1.For deployment instructions, development environment and system requirements. tensorflow's version is 2.9.1 keras' version is 2.9.0 The spyder is used and the implementation of the system is always executed on a mac system.
2.Introduction to the methodology and documentation of the relevant items. The project is divided into two parts, the first part has three code files, namely 'customfinal.py', 'resnet50.py' and 'Vgg16.py' all three. These models are trained using overall evaluation. The second part is trained on each of the seven features of the cat's face, followed by a decision tree model and a Bayesian model for final pain level recognition. The file mainly consists of a convolutional neural network model with seven different features and a dataset with seven different features with the processing file. A 'main.py' file is included, which introduces the decision tree model and the Bayesian model. The ultimate aim of the project is to classify the level of facial pain in cats by two means: overall recognition classification and feature recognition classification.
3.Technical methods used The architecture used for the system is TensorFlow, Keras.Regarding the framework TensorFlow, it is clear from its name that it consists of two parts: tensor, which stands for tensor, and flow, which stands for the computation of graphs about data flows.TensorFlow is a machine learning system with large-scale learning capabilities.(Martín Abadi. 2016)TensorFlow is supported in a variety of computer languages such as python, java, c++ etc.; and TensorFlow is easy to deploy and can be used on Android as well as ios for relevant recognition and use.It is also partly because Google's use of it has allowed it to become better popular and used.But there is no denying that PyTorch is also a very good deep learning framework. The project is related to machine learning. One of the applications of deep learning is convolutional neural networks. There are three neural network models used in the first approach, namely the custom CNN, ResNet50 and Vgg16. The second method uses mainly convolutional neural networks, decision trees and NaviesBayesian.
4.An introduction to each document. (1)customfinal.py:It introduces about custom CNN models. The internal code includes an introduction to the tensorflow version, the classification of the dataset, the process of building the structure of the custom model, the training panel of the model and the testing panel of the model. (2)resnet 50.py:It presents an introduction to the ResNet50 model. The internal code includes the classification of the dataset, the process of building the structure of the ResNet50 model, the training panel of the model and the testing panel of the model. (3)vgg16.py:It is presented on the Vgg16 model. The internal code includes the classification of the dataset, the process of building the structure of the Vgg16 model, the training panel of the model and the testing panel of the model. (4)main.py:It contains two main models, the decision tree model and the Bayesian model.
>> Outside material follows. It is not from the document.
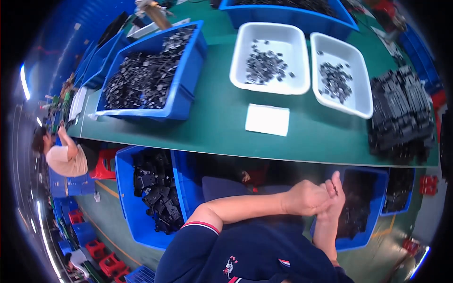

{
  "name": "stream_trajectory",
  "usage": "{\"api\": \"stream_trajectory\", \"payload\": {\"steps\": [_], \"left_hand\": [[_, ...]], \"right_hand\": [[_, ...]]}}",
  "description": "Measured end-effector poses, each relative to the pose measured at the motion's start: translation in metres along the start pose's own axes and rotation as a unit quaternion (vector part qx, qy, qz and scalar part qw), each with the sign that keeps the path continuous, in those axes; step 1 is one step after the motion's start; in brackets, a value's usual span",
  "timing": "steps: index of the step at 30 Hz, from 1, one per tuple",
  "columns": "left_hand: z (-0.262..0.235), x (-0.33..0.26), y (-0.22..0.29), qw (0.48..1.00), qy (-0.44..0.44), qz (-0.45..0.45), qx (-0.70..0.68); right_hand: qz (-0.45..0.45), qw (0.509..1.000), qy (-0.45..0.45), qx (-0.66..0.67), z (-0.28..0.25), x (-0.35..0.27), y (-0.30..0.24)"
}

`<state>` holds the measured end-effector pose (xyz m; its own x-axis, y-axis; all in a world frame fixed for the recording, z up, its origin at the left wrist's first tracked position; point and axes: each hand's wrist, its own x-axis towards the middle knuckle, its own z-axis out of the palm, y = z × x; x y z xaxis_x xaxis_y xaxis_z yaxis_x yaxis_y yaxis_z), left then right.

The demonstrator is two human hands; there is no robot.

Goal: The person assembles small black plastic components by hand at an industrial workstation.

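Observation:
Below the table's near edge, right of my body's middle, both my hands are pressed together. My left hand (306,198) is closed like a fist against my right hand (334,200). One digit of the right hand points up while its other fingers curl in. A small dark spot shows at those curled fingers, too small to name, and whatever lies between the hands is hidden. On the green table (212,127) ahead are a white tray (270,88) and a second white tray (342,107), both with small dark pieces. A white paper (267,120) lies nearer.
A blue bin (181,101) full of small black parts stands at the left, another blue bin (288,16) at the back. Black moulded parts (401,111) are stacked at the right. Blue crates (123,188) with black parts sit below the table. A person (68,158) works far left.

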<state>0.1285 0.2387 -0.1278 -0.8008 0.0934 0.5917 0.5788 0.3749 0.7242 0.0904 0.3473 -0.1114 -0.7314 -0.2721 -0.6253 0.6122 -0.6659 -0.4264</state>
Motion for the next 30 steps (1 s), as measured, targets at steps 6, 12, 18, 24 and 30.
{"api": "stream_trajectory", "payload": {"steps": [6, 12, 18, 24, 30], "left_hand": [[-0.025, 0.005, 0.059, 0.951, -0.043, 0.149, -0.267], [-0.099, 0.039, 0.026, 0.870, 0.025, -0.347, -0.349], [-0.179, 0.116, -0.026, 0.910, 0.098, -0.389, -0.100], [-0.230, 0.178, -0.106, 0.885, 0.037, -0.441, 0.143], [-0.243, 0.162, -0.087, 0.895, 0.121, -0.408, 0.129]], "right_hand": [[0.141, 0.933, -0.245, 0.221, -0.005, 0.033, -0.048], [0.064, 0.989, -0.127, -0.032, -0.008, 0.027, -0.014], [0.167, 0.973, -0.125, -0.099, -0.047, 0.017, 0.012], [0.140, 0.967, -0.101, -0.187, -0.036, 0.008, 0.011], [0.053, 0.967, -0.047, -0.244, -0.052, 0.007, -0.004]]}}
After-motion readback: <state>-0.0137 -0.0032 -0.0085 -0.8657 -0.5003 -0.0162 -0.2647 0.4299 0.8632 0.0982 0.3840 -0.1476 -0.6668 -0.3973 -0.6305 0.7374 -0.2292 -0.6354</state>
The code in this file contains mainly a statistical panel for the seven facial features of the cat, a construction panel for the two models, an output panel for the confusion matrix of the two models and an output panel for the evaluation metrics. (5)'feature's label'-preprocessing.py:The main code contained in this file is the data set pre-processing process for each of the different features. (6)‘feature‘s label’cnn.py:This type of file contains the creation of a convolutional neural network on seven features, with the aim of training each feature separately for recognition as well as for classification.